* **Task description**
Retype the whole listing exactly.
###
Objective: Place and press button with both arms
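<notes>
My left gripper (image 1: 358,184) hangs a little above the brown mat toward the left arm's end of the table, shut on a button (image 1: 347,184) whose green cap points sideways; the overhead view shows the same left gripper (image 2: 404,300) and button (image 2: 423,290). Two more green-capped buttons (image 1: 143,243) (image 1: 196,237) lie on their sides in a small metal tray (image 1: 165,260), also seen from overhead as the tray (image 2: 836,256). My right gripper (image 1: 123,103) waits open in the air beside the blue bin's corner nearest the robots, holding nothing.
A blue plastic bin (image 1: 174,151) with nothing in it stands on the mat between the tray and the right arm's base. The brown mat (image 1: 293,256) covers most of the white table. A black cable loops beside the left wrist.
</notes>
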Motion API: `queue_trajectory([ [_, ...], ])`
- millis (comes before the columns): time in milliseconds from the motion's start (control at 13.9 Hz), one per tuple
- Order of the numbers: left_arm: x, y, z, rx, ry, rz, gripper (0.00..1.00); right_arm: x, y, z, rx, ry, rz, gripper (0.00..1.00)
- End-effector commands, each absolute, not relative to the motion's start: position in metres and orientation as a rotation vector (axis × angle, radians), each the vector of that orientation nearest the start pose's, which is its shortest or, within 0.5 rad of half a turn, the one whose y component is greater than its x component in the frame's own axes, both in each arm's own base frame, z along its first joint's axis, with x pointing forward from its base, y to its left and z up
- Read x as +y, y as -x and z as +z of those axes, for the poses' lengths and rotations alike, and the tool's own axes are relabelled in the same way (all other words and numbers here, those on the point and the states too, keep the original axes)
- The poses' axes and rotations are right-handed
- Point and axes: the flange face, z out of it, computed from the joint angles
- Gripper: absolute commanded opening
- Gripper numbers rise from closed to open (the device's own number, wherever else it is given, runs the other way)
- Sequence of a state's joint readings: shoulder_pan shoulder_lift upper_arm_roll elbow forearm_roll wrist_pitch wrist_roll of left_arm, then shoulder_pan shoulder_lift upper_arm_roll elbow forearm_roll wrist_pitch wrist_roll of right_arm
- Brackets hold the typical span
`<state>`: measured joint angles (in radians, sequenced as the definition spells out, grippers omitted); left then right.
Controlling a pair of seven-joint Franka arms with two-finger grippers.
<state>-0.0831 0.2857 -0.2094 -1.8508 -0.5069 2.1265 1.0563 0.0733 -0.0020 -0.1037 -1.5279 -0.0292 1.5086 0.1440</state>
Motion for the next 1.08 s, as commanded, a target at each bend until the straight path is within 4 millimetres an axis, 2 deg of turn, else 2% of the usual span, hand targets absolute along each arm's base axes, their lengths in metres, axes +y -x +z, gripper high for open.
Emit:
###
* **Answer for this exercise**
Objective: Place and press button with both arms
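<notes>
My left gripper (image 1: 358,184) hangs a little above the brown mat toward the left arm's end of the table, shut on a button (image 1: 347,184) whose green cap points sideways; the overhead view shows the same left gripper (image 2: 404,300) and button (image 2: 423,290). Two more green-capped buttons (image 1: 143,243) (image 1: 196,237) lie on their sides in a small metal tray (image 1: 165,260), also seen from overhead as the tray (image 2: 836,256). My right gripper (image 1: 123,103) waits open in the air beside the blue bin's corner nearest the robots, holding nothing.
A blue plastic bin (image 1: 174,151) with nothing in it stands on the mat between the tray and the right arm's base. The brown mat (image 1: 293,256) covers most of the white table. A black cable loops beside the left wrist.
</notes>
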Motion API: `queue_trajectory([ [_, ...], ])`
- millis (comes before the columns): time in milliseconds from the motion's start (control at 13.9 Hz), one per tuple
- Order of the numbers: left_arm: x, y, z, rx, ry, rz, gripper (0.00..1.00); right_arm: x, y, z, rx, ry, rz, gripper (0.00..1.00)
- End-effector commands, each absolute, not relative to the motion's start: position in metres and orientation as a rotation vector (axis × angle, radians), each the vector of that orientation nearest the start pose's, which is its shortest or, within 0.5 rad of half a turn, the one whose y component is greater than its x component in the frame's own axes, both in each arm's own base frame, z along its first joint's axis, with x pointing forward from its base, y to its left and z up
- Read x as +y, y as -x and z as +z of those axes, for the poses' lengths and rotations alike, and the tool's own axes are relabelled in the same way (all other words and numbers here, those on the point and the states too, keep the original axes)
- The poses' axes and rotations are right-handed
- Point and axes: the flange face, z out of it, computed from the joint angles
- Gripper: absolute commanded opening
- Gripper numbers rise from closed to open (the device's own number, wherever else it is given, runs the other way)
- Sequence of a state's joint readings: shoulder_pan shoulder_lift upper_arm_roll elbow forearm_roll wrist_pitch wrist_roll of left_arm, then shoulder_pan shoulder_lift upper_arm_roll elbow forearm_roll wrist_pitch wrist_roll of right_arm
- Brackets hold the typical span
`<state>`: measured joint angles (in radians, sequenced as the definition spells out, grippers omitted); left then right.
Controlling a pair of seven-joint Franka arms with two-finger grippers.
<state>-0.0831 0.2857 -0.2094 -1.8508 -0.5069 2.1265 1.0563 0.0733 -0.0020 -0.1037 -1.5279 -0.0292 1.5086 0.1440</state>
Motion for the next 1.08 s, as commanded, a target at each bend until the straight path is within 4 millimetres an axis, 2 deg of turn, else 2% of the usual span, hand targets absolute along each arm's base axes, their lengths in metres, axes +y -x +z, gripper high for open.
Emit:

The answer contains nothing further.